Hardware references.

John Morrison jm@mak.com
Fri, 09 Oct 1998 10:30:04 -0400

Hello Ray (et al);

Ray Dillinger wrote:
> As an assembly-language "prefix" that the compiler must emit
> whenever it's outputting a bootable kernel image?  If it's
> suitable for that, then yes, that would be a wonderful thing.

Actually, "yes" in that at the link stage (vs. the compile stage), the
linker would put these object files first such that the actual first
instruction (entry point) is at the zeroth byte (or some other
easy-to-find offset) of the kernel image. The code would then figure out
how much memory we've got, put the i386+ into protected mode, set up the
native stack, etc.  Under UNIX, the code that does all this (and is
linked in almost invisibly to you by the default linker settings) and
then calls your "main" procedure typically lives in a file called
something like "crt0."  (BTW, the image must be in a format expected by
your bootstrap loader -- the most typical format being a "raw binary"

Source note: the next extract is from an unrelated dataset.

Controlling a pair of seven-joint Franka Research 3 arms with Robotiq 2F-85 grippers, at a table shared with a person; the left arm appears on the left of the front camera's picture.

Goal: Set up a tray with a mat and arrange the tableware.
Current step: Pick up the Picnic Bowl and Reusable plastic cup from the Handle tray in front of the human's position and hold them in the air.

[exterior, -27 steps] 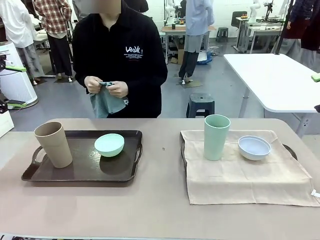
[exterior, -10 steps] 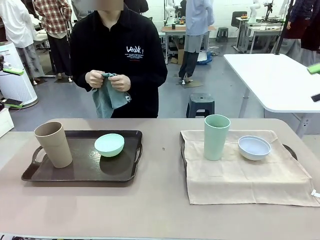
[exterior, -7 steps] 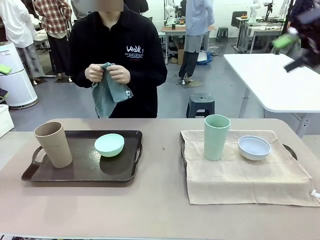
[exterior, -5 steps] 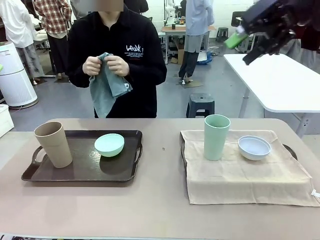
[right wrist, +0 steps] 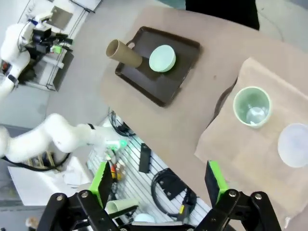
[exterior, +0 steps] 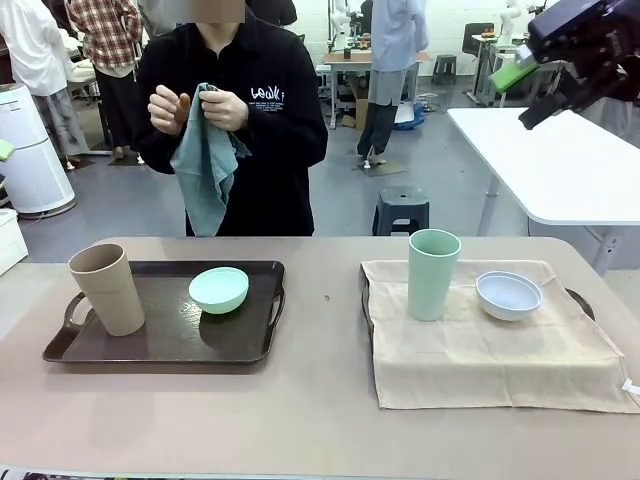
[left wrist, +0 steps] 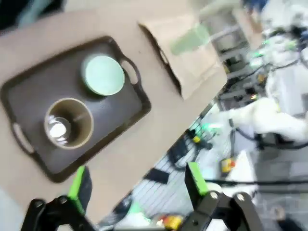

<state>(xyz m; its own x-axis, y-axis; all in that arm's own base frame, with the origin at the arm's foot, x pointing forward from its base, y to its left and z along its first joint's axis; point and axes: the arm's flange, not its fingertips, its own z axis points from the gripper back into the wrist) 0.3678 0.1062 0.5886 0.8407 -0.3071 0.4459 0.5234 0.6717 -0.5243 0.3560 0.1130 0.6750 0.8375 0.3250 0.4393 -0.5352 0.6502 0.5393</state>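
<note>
Beige cloth mat (exterior: pixel 490 350) lies at the table's 3 o'clock, draped over a second tray (exterior: pixel 581 298). It carries an upright, smooth sage green cup (exterior: pixel 433 275) near its 11 o'clock and a shallow pale bluish-white bowl (exterior: pixel 508 295) near 1 o'clock. A glossy dark brown tray (exterior: pixel 170 335) at the table's 9 o'clock holds a tall tan cup (exterior: pixel 108 290) at its 9 o'clock end and a mint green bowl (exterior: pixel 219 289) near its 1 o'clock. The right gripper (exterior: pixel 528 92) and left gripper (left wrist: pixel 137 185) hang high above with jaws spread, gripping nothing.

Bright, even light; left wrist view motion-blurred, others sharp.
</note>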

> When you use the word "toolchain" do you mean the Editor/
> Compiler /Linker /Loader /Assembler /Disassembler /Debugger
> combination that is needed for system-level development?  That's

Yes, to include the bootstrap loader.  The i386+ real-mode to
protected-mode transition, the PC boot sequence, and the PC memory map
are, well, *interesting*.  For example, I first tried to do this all
under WindowsNT, and had, er, limited success.  I then moved to Linux as
the development environment, and the Linux kernel as my model-to-follow,
but punted on its multi-stage bootstrap sequence as way too complicated
(it seems to use two entirely different, incompatible assembler/linker
pairs depending upon whether one is doing real-mode bootstrap stuff or
protected-mode stuff -- as86/ld86 vs. gas/ld; and it blits the kernel
image around, etc.).  I also had trouble with floppies going bad on me
after repeated rewriting of kernel bootstrap images, without the benefit
of any ECC or detection (when I finally figured out that it wasn't an
obscure kernel bug, but instead was a media error, I was, well, quite
put out).  Finally, I settled upon a NASM, gcc, objcopy, and Etherboot
cross-development combination for more reasons than I feel like typing
in right now.  Seems to work great.  No bizarre hard-coded offsets,
runtime bss initialization gyrations, media errors, or anything.

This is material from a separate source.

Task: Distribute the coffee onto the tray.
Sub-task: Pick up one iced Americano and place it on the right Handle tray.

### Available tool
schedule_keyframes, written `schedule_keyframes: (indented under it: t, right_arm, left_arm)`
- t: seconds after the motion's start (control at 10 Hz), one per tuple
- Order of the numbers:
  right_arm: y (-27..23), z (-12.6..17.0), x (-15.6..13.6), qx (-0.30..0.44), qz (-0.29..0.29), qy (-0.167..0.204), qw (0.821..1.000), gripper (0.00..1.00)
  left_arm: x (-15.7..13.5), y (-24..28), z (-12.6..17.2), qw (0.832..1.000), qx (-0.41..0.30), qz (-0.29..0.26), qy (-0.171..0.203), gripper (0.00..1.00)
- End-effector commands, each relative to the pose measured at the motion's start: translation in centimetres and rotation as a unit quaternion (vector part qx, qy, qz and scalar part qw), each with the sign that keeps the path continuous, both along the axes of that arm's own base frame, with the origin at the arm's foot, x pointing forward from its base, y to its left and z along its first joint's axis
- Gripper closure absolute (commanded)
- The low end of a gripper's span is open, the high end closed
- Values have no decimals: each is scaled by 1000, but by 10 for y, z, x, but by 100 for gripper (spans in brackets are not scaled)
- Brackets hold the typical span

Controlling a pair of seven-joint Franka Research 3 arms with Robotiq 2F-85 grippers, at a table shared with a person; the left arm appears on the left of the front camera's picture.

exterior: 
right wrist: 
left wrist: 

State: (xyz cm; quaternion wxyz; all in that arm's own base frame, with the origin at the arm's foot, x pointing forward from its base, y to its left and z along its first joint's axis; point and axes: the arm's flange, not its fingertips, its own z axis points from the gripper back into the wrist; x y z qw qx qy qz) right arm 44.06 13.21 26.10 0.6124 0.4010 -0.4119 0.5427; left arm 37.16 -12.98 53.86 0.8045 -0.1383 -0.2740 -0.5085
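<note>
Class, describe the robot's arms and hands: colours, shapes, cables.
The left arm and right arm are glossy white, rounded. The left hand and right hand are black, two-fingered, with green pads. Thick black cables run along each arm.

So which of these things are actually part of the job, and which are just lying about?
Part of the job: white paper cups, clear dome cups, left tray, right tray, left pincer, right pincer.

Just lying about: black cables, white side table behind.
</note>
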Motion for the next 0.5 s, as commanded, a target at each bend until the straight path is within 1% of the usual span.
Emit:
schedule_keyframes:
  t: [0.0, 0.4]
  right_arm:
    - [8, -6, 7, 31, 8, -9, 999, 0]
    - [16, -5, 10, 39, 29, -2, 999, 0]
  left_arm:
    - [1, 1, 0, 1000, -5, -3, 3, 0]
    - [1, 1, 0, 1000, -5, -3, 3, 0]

> where I've started work, and it looks like a fairly big job.  I
> had hoped that, when the major work on the tools was nearer
> completion, getting the hardware with no OS to behave the way
> my VM does (and retargeting my compiler at actual bare wires
> hardware) would be more a matter of discovering a few hidden
> mysteries than a conquering of a thousand nit-picking details -
> I haven't really been there yet, though, so if you say it's
> really grotty I believe you.

Well, it's more like the Death Of a Thousand Cuts.  If you need
something more functional (e.g., you actually need native-code drivers
for lots of devices), than you might want to either hack the Linux
kernel (good luck to you) or use the FluxOS Toolkit (I think they pulled
their most recent distribution back -- I forget why).

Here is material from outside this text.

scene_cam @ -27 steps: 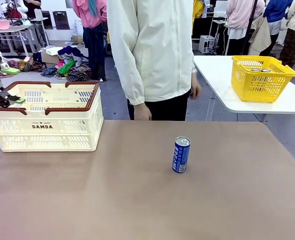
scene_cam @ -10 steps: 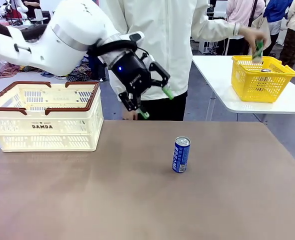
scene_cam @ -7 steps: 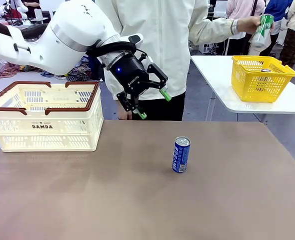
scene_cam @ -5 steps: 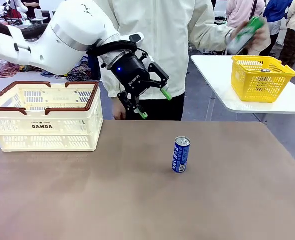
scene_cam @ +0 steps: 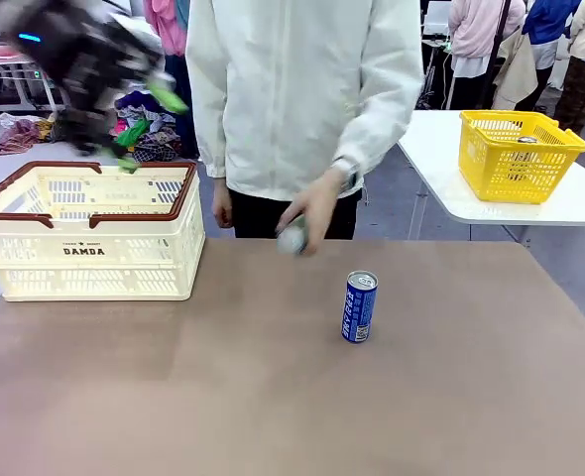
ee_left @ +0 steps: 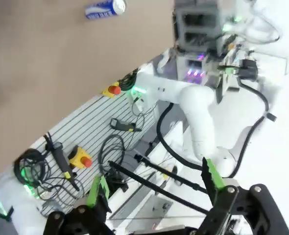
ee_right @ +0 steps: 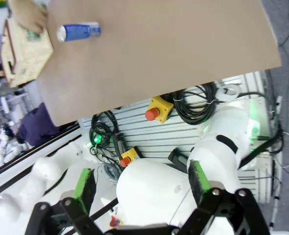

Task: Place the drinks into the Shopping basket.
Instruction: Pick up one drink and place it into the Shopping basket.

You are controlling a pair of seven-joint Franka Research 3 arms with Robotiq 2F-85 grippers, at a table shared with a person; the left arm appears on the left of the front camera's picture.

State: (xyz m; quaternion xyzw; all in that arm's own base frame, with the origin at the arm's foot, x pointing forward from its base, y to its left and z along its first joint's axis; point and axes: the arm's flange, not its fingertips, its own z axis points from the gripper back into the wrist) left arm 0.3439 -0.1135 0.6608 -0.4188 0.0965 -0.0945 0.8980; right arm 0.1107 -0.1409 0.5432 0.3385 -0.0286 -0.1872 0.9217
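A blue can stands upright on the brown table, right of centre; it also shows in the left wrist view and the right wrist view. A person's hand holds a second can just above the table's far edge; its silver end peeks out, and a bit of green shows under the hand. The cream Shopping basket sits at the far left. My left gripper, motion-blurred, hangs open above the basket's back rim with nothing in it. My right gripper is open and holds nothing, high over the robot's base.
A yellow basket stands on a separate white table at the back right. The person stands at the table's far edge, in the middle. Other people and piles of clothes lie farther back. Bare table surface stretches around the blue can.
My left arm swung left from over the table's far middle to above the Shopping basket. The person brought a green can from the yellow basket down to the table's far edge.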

> Right now I have a Virtual machine which runs in any r4rs/r5rs
> compliant scheme. It slowly runs an extremely bulky, low-level
> simulated machine code called FACE.  FACE is not designed to be
> an efficient "bytecode", but is designed to be sufficiently
> low-level that machine code style optimizations can be done
> directly on it, and, like RTL, the optimized code is then
> ridiculously easy to translate into particular types of Actual
> machine code.  (I picked FACE isntead of RTL because FACE is a
> semantic-retention code -- dynamic type information and other
> optimization information is more available in later stages of

Can you not just have the box interpret FACE right off?  It would be
most expedient, and enable other people to help you at the earliest
possible time.  You could get to self-hosting sooner, and it's always
instructive to "eat your own dog food" (to quote David Cutler).

> compilation than with RTL).  I plan to build an assembler,
> debugger, linker, and global optimization utilities around this
> VM, but right now those are secondary goals to finishing the
> scheme - to - FACE compiler.

Frankly, building such a complete toolchain could take years, and it's
entirely machine-specific.  (By that time, nobody might remember Lisp!)

> I am absolutely going native-code.  Bytecode doesn't perform
> as well.  LISPs in general suffer from a reputation of having
> inferior performance. The reputation is no longer as deserved as
> it once was, but political realities being what they are, unless
> the OS and applications can be observably **FASTER** than
> Windows (an easy target, but still) we will have to cope with
> those prejudices.  So -- no shortcuts.

Understood -- however, trying to implement a Java box, I don't have much
choice about whether to use bytecode, eh?  Hmmm..., what's wrong with
JIT compilation for FACE?

> And more importantly, why bother doing it at all if we don't do
> the best we can do?  If you've ever had a programming job where
> features and schedule were more important than quality and
> correctness, you've had to swallow a lot of bile and take a lot
> of shortcuts (including more than a few which were simply "The
> Wrong Thing To Do", like Visual Basic <shudder>). Recreational

Yeah, well, I absolutely positively don't want to start a flame war, but
doing the expedient thing actually has some advantages that can
sometimes make the expedient thing actually more of the Right Thing than
some pre-prototype, clairvoyant speculation can be.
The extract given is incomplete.